Pictures stay out of the copy, and everything else in the data below is repeated exactly.

Start of DATA SHOWN

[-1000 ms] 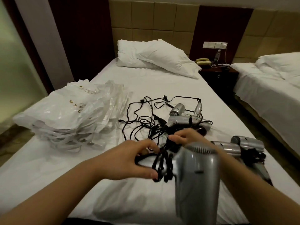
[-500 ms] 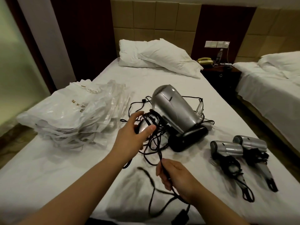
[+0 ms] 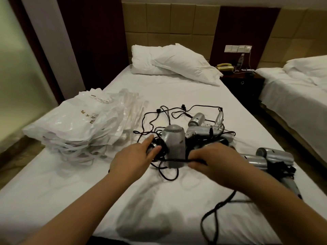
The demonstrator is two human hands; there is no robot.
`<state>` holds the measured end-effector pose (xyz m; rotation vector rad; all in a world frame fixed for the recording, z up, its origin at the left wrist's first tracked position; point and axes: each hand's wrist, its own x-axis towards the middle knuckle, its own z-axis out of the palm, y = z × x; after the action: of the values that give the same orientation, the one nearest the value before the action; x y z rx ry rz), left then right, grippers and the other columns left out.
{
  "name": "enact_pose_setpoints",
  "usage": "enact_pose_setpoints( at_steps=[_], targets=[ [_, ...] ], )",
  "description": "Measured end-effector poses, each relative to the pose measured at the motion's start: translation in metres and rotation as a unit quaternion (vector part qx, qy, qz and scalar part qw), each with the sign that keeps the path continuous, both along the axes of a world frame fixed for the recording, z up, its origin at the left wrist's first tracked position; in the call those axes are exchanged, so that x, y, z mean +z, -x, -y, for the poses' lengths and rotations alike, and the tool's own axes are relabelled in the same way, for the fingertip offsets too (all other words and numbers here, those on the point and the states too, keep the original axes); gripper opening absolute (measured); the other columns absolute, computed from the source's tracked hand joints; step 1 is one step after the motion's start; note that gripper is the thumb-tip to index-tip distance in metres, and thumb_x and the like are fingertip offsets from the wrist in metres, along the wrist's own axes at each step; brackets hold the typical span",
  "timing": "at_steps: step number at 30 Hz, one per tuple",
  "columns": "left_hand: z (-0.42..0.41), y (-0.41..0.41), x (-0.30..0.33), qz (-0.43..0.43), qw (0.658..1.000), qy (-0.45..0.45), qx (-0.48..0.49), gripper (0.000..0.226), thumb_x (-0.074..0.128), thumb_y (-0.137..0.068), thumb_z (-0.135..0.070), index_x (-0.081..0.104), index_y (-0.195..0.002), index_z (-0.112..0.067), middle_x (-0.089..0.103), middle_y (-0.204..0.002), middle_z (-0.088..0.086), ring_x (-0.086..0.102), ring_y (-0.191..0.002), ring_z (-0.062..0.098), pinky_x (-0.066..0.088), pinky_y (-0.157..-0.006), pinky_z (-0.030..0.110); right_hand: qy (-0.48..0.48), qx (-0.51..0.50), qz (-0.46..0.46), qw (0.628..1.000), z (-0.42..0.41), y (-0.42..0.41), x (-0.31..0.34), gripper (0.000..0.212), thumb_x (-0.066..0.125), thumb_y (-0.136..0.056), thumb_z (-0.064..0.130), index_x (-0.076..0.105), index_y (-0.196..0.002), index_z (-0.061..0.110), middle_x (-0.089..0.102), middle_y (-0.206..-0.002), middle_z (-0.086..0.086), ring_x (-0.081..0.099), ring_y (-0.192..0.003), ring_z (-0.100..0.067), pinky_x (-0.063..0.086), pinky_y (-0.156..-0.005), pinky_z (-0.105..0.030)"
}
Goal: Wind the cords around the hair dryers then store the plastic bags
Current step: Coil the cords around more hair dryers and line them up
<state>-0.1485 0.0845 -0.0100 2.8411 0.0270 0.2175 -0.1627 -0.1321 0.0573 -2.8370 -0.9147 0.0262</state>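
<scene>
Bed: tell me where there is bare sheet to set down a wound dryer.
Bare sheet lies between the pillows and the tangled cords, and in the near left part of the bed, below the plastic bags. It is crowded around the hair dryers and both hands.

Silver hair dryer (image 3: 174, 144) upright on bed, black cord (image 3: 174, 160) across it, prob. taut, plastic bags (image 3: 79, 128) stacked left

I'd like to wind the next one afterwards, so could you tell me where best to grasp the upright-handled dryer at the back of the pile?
Probably by its handle: on the far hair dryer, it sticks up clear of the tangled cords, so come from above.
</scene>
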Motion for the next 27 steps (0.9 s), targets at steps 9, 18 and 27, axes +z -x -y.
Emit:
enact_pose_setpoints(
  at_steps=[9,18,27],
  targets=[
    [0.017,0.012,0.008,-0.079,0.979,-0.078,-0.172,0.083,0.016,-0.077,-0.078,0.012,-0.149,-0.037,0.064,-0.112,0.002,0.058,-0.105,0.024,0.039,-0.071,0.032,-0.089,0.03,0.114,0.989,-0.002,-0.047,0.022,0.025,0.059,-0.088,0.041,0.066,-0.09,0.018,0.058,-0.086,-0.001,0.054,-0.089,-0.022,0.039,-0.075,-0.033],
    [0.017,0.033,0.025,-0.094,0.946,0.084,-0.3,0.101,0.056,-0.076,-0.064,-0.027,-0.135,-0.056,0.064,-0.079,-0.018,0.056,-0.068,0.0,0.041,-0.062,0.017,-0.112,-0.007,-0.012,0.994,0.003,-0.074,-0.012,0.045,0.055,-0.084,0.057,0.063,-0.076,0.013,0.058,-0.067,-0.001,0.054,-0.069,-0.017,0.041,-0.066,-0.031],
    [0.01,0.02,0.028,-0.044,0.819,0.54,-0.188,0.046,0.06,-0.065,-0.047,0.059,-0.111,-0.053,0.058,-0.059,0.006,0.048,-0.045,0.02,0.037,-0.042,0.023,-0.513,-0.126,-0.418,0.739,0.019,-0.054,-0.093,0.01,0.048,-0.092,0.001,0.058,-0.091,0.004,0.059,-0.081,-0.017,0.055,-0.066,-0.028,0.049,-0.067,-0.044]
  ],
)
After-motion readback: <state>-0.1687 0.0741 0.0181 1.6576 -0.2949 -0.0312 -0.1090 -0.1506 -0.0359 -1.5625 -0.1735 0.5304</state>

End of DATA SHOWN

## ANSWER BOX
[-1000 ms] 
[-500 ms] 
[+0 ms] 
The demonstrator is two human hands; there is no robot.
`<state>` holds the measured end-effector pose (xyz m; rotation vector rad; all in a world frame fixed for the recording, z up, its origin at the left wrist's first tracked position; point and axes: each hand's wrist, its own x-axis towards the middle knuckle, its own z-axis out of the palm, y = z × x; after the action: of the values that give the same orientation, the one nearest the value before the action; x y z rx ry rz), left then right, grippers and the other columns left out.
{
  "name": "enact_pose_setpoints",
  "usage": "enact_pose_setpoints( at_steps=[_], targets=[ [_, ...] ], )",
  "description": "Measured end-effector poses, each relative to the pose measured at the motion's start: translation in metres and rotation as a unit quaternion (vector part qx, qy, qz and scalar part qw), each with the sign that keeps the path continuous, both along the axes of a world frame fixed for the recording, z up, its origin at the left wrist's first tracked position; in the call those axes are exchanged, so that x, y, z mean +z, -x, -y, for the poses' lengths and rotations alike, and the tool's own axes are relabelled in the same way, for the fingertip offsets too (all other words and numbers here, those on the point and the states too, keep the original axes); gripper opening absolute (measured); the other columns absolute, computed from the source's tracked hand joints; step 1 is one step after the motion's start; note that gripper is the thumb-tip to index-tip distance in metres, and thumb_x and the like are fingertip offsets from the wrist in metres, along the wrist's own axes at each step; brackets hold the typical span",
  "timing": "at_steps: step number at 30 Hz, one per tuple",
  "columns": "left_hand: z (-0.42..0.41), y (-0.41..0.41), x (-0.30..0.33), qz (-0.43..0.43), qw (0.658..1.000), qy (-0.45..0.45), qx (-0.48..0.49), gripper (0.000..0.226), thumb_x (-0.074..0.128), thumb_y (-0.137..0.068), thumb_z (-0.135..0.070), index_x (-0.081..0.104), index_y (-0.195..0.002), index_z (-0.112..0.067), middle_x (-0.089..0.103), middle_y (-0.204..0.002), middle_z (-0.088..0.086), ring_x (-0.086..0.102), ring_y (-0.191..0.002), ring_z (-0.062..0.098), pinky_x (-0.066..0.088), pinky_y (-0.157..-0.006), pinky_z (-0.030..0.110); right_hand: qy (-0.48..0.48), qx (-0.51..0.50), qz (-0.46..0.46), qw (0.628..1.000), z (-0.42..0.41), y (-0.42..0.41), x (-0.31..0.34), gripper (0.000..0.212), thumb_x (-0.066..0.125), thumb_y (-0.136..0.056), thumb_z (-0.064..0.130), index_x (-0.076..0.105), index_y (-0.196..0.002), index_z (-0.061..0.110), middle_x (-0.089..0.102), middle_y (-0.206..-0.002), middle_z (-0.086..0.086), ring_x (-0.081..0.099), ring_y (-0.192..0.003), ring_z (-0.100..0.067), pinky_x (-0.063..0.086), pinky_y (-0.156..-0.005), pinky_z (-0.105..0.030)"
}
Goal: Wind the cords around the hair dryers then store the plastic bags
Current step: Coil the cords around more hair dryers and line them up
<state>-0.1485 0.0845 -0.0100 2.8411 0.0270 0.2175 -0.1627 -0.1321 0.0573 -2.8370 -0.9147 0.0262</state>
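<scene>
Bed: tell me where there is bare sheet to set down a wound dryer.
Bare sheet lies between the pillows and the tangled cords, and in the near left part of the bed, below the plastic bags. It is crowded around the hair dryers and both hands.

Silver hair dryer (image 3: 174, 144) upright on bed, black cord (image 3: 174, 160) across it, prob. taut, plastic bags (image 3: 79, 128) stacked left

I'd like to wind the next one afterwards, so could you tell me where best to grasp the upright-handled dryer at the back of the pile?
Probably by its handle: on the far hair dryer, it sticks up clear of the tangled cords, so come from above.
</scene>
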Motion for the next 27 steps (0.9 s), targets at steps 9, 18 and 27, axes +z -x -y.
Emit:
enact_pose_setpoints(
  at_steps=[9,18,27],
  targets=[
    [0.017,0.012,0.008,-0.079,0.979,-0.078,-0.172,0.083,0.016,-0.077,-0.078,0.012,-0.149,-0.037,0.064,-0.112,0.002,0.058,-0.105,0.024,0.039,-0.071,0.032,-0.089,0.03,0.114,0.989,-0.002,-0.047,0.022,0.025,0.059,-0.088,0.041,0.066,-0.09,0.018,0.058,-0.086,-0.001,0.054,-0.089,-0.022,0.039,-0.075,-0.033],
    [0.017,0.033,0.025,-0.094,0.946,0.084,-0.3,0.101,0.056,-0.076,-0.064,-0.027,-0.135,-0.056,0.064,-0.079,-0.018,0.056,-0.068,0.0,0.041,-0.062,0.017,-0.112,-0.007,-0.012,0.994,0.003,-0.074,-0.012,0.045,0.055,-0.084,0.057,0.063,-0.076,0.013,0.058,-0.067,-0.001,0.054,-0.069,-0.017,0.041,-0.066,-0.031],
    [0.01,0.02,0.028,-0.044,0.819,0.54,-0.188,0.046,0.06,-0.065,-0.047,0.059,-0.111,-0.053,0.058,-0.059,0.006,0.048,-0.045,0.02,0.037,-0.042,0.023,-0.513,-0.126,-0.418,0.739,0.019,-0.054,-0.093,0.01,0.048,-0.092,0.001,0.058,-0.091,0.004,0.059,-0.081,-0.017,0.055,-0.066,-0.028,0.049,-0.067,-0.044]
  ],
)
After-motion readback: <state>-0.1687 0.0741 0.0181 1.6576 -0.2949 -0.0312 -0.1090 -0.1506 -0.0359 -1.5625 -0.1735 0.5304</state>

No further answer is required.